Hal tersebut diungkapkan Tokoh Pertanian Jawa Barat, Kang Dedi Mulyadi (KDM), saat menjadi narasumber dalam acara Pembinaan Penyuluh Pertanian dan Petani Wilayah Jawa Barat di Gedung Bale Rame, Kabupaten Bandung, Rabu (6/12/2023).
“Dulu brand PPL itu gagah, punya motor paling bagus, bahkan sebelum acara wayang golek selalu pidato. Kalau sekarang PPL dianggap tidak ada wibawanya,” ujar KDM.
Untuk itu ia mendorong agar para PPL diangkat menjadi ASN untuk meningkatkan kepercayaan diri dan kewibawaan mereka di mata Masyarakat. Sebab hal tersebut secara tidak langsung akan menggairahkan kembali minat pertanian di Indonesia.
“Mau gak mau PPL harus jadi ASN agar kepercayaan diri mereka meningkat. Dari mulai PPL kita harus mulai mem-branding agar gairah petani ini hidup lagi,” ucapnya.
KDM mengatakan, penghasilan PPL disesuaikan dengan tingkat produksi di wilayah yang mereka pegang masing-masing. Dimulai dari melakukan pengukuran pH tanah untuk selanjutnya Menyusun strategi agar produktivitas meningkat.

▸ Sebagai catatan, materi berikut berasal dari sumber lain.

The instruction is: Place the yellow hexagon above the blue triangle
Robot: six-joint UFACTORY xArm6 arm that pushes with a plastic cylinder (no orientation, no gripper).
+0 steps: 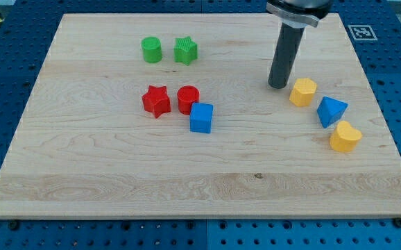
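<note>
The yellow hexagon (303, 92) lies on the wooden board at the view's right. The blue triangle (331, 111) lies just below and to the right of it, nearly touching. My tip (278, 85) stands on the board just left of the yellow hexagon, slightly above its middle, a small gap away. A yellow heart-shaped block (345, 137) lies below the blue triangle, close against it.
A green cylinder (152, 50) and a green star (185, 51) lie at the top left of centre. A red star (156, 101), a red cylinder (188, 99) and a blue cube (201, 118) cluster in the middle. The board's right edge (381, 132) runs close to the yellow blocks.
</note>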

Ia mencontohkan setiap PPL yang memegang wilayah 100 hektar lahan bisa meningkatkan hasil produksi maka akan tambahan penghasilan tunjangan. Para PPL kemudian diberi target agar memacu petani meningkatkan produksi.
“Jadi kelihatan yang rajin mana, yang gak pernah ke lapangan mana. Kalau pola tunjangan ditentukan oleh capaian produksi maka akan memacu PPL untuk semakin rajin turun mendampingi para petani,” ujarnya.
“Semakin meningkat produksi pertanian maka tunjangan PPL akan semakin besar. Maka nanti PPL akan menjadi pekerjaan yang bergengsi,” lanjut KDM.
Selain itu PPL juga diberi tugas tambahan seperti dulu yakni mulai mengenalkan dunia pertanian kepada anak-anak sekolah di pedesaan. Hal ini akan mendorong regenerasi petani karena akan menjadi profesi yang menjanjikan di masa depan.
“Sistem pertanian kita bangun untuk jangka panjang, sementara sekarang yang mau jadi petani tidak ada. Untuk itu harus mulai kita bangun brand agar profesi petani ini dihargai dan dimuliakan,” ujar pria yang juga Caleg DPR RI Dapil VII (Purwakarta, Karawang dan Kabupaten Bekasi) nomor urut satu dari Partai Gerindra itu.